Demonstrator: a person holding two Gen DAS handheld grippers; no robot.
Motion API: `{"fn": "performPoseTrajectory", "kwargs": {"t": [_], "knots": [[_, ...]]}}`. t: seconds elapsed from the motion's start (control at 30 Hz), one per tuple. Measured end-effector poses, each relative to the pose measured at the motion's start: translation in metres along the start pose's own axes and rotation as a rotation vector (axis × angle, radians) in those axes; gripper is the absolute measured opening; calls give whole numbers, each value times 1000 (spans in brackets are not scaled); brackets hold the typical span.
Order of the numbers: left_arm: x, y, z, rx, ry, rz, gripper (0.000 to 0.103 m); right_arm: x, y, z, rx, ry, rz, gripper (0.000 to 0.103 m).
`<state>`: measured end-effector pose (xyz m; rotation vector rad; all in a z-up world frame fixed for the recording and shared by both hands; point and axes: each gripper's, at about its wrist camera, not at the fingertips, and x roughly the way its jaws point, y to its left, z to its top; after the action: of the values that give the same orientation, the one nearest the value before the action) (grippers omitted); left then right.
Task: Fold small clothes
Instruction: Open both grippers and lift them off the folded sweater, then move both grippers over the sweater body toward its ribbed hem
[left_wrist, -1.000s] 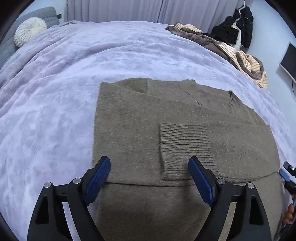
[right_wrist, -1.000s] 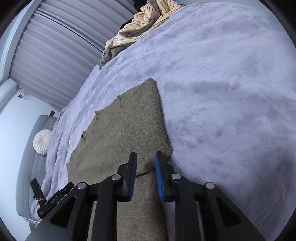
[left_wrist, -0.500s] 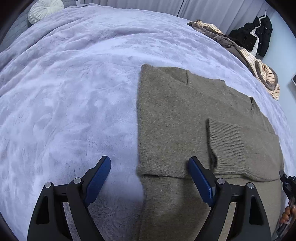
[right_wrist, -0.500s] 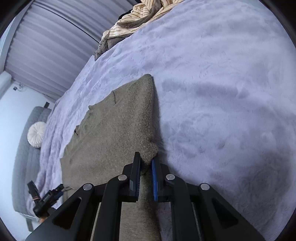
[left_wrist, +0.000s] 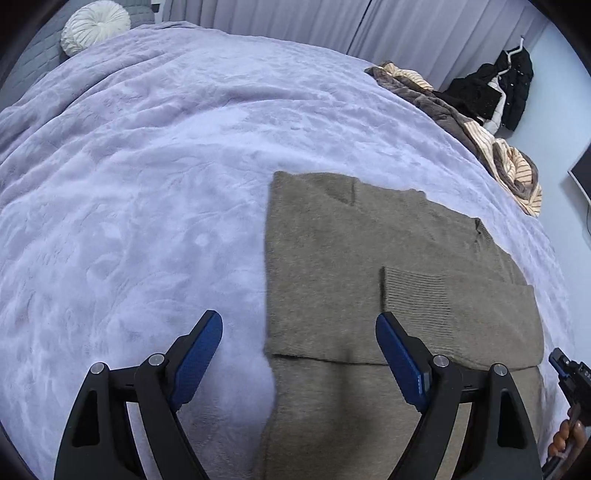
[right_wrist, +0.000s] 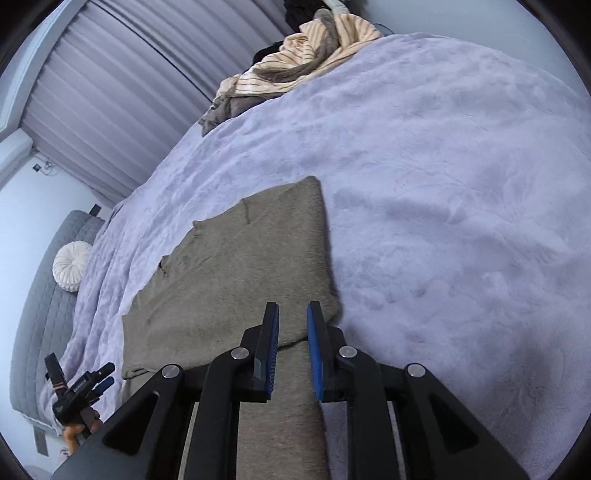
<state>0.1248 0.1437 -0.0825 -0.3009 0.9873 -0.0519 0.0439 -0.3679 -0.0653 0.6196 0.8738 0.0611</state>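
An olive-brown knit sweater (left_wrist: 351, 258) lies flat on the lilac bedspread (left_wrist: 147, 177), partly folded, with a ribbed sleeve cuff (left_wrist: 413, 295) laid across it. My left gripper (left_wrist: 299, 332) is wide open above the sweater's left edge, holding nothing. In the right wrist view the sweater (right_wrist: 236, 273) reaches under my right gripper (right_wrist: 293, 317). Its jaws stand a narrow gap apart over the folded right corner, empty. The other gripper shows at the left edge (right_wrist: 79, 387).
A pile of striped and brown clothes (left_wrist: 480, 129) lies at the bed's far right edge. A white round cushion (left_wrist: 94, 26) rests on a grey sofa at the far left. Dark jackets (left_wrist: 506, 85) hang by the wall. Curtains run behind the bed.
My left gripper has shifted left, from the sweater's middle to its left edge. My right gripper narrowed near the sweater's right corner, then opened slightly.
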Motion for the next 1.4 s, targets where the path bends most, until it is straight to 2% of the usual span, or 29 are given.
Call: {"fn": "performPoseTrajectory", "kwargs": {"t": [0.13,0.2,0.23,0.3,0.53,0.7,0.77,0.8,0.83,0.9,1.03,1.4], "knots": [[15,-36,-4,90,6,16,87,27,9,-7,-9,59,-8,19],[33,-46,-12,149,34,118,87,37,4,-13,-3,83,-35,15],[39,-47,-16,158,45,143,87,37,0,-15,13,76,-21,15],[35,-43,-21,140,11,125,87,35,-6,-16,40,71,3,15],[16,-41,-25,114,39,114,87,30,-8,-20,50,82,27,15],[-2,-40,-40,112,39,97,87,16,0,-28,36,85,52,16],[-10,-40,-49,112,38,88,87,9,3,-32,42,80,72,19],[-13,-40,-53,110,38,85,87,7,4,-36,49,79,84,27],[-16,-40,-58,109,40,82,87,4,5,-41,57,78,97,43],[-21,-40,-68,109,49,84,87,1,8,-52,67,75,134,56],[-29,-40,-89,98,77,82,87,-2,15,-71,67,83,168,56],[-57,-44,-131,118,90,83,87,-35,15,-102,73,68,182,58]]}}
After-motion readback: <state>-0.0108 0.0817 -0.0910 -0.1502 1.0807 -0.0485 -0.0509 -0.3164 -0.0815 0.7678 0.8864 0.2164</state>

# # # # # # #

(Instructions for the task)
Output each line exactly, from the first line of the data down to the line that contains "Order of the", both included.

(Result of the exercise)
Demonstrator: a person holding two Gen DAS handheld grippers; no robot.
Motion API: `{"fn": "performPoseTrajectory", "kwargs": {"t": [_], "knots": [[_, ...]]}}`. t: seconds elapsed from the motion's start (control at 30 Hz), one per tuple. Measured end-effector poses, each relative to the pose measured at the motion's start: translation in metres along the start pose's own axes and rotation as a rotation vector (axis × angle, radians) in those axes; gripper is the absolute measured opening; calls give whole numbers, each value times 1000 (spans in brackets are not scaled); brackets hold the typical span.
Order of the numbers: left_arm: x, y, z, rx, ry, rz, gripper (0.000 to 0.103 m); right_arm: x, y, z, rx, ry, rz, gripper (0.000 to 0.103 m).

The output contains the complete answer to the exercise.